Seven years after moving to Mendham, after the birth
of their third child, it was time again to move to bigger digs.
"We did not want to move out of the borough, as we were invested
with the public school system and (had) many wonderful relationships,"
Fitzsimmons says. As luck would have it, they found a center-entrance
colonial the day it was listed on the Internet.
Shortly after they'd spotted it, a friend phoned to
tell them about a great house that had recently gone up for sale.
It was the same house. They saw the house on Wednesday, put theirs
on the market on Thursday and by Sunday had a new place to call
home.
"We're all creatures of habit," says Curran,
broker-owner of Realty World First in Raleigh, N.C. "We all
have comfort zones, and when you've lived in a place for three or
four years, you feel comfortable. To move to the other side of town,
you give up so much."
One of the biggest reasons people stay put is that
they like to know their neighbors. In a fast-paced world where headlines
get scarier by the day, it's nice to know that people will smile
and wave as they retrieve their mail or walk the dog.
Relocation myth?
H. Charles Lemire Jr., executive vice president and regional director
of RE/MAX of New England, doubts whether Americans ever really experienced
a relocation craze. Lemire himself has been a lifelong resident
of Rhode Island. Now he resides in Barrington, R.I., and commutes
62 miles to work so he won't have to abandon the neighborhood that
he's loved for so long.
"The media represents that there's a great deal
of relocation and that we live in a world economy, and I don't know
that that's actually true," he says. "(Studies show that)

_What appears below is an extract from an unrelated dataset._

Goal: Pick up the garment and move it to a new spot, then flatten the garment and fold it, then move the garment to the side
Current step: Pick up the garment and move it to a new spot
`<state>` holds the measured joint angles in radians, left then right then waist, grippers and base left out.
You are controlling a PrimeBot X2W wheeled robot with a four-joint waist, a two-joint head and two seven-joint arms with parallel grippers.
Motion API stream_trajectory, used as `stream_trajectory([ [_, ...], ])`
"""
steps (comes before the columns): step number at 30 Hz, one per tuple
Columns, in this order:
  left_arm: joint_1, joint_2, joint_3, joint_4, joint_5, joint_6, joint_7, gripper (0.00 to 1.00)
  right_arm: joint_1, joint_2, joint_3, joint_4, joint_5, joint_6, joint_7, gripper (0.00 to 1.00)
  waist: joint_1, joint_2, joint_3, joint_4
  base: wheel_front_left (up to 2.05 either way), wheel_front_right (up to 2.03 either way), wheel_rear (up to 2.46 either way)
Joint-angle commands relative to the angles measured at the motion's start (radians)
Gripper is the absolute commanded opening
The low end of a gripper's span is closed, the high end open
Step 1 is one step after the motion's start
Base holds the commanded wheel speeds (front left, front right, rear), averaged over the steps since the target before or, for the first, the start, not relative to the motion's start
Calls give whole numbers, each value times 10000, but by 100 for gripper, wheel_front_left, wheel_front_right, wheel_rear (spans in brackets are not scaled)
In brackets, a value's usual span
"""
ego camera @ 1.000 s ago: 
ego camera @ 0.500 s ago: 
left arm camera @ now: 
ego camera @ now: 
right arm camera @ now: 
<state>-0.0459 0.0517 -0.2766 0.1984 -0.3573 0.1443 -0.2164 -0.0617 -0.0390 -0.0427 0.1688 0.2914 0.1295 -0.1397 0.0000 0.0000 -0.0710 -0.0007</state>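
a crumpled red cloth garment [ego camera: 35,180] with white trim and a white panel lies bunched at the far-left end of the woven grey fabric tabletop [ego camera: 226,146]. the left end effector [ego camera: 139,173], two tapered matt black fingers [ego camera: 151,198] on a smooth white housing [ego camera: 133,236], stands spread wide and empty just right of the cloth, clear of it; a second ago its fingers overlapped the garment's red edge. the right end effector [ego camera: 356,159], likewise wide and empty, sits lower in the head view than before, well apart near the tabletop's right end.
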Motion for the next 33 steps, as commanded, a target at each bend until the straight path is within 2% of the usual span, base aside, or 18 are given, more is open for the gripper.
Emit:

buyers search eight weeks for a house and move 12 miles from their
previous residence. ... Several of us in a neighborhood of 33 homes
either have parents living in the same neighborhood or are in this
neighborhood because we grew up here."
Easier to stay put
People are planting roots just like their parents and grandparents
did, Lemire says, for a whole host of reasons -- continuity for
the kids, familiar friends, and access to family and services they've
come to appreciate. For some, the thought of finding a new hairdresser,
pediatrician or farmer's market is just too daunting.
Plus, in the technological era, it's easy to change
jobs without ordering change-of-address cards. The dot-com growth
of the past two decades has allowed more people to work from home,
telecommute or otherwise figure out creative ways to work without
relocating.
"There are many industries where you might not
have been able to do that in the past, but you can now," Lemire
says. It's healthier for families, he says, to stay in the same
place even as mom or dad's work changes.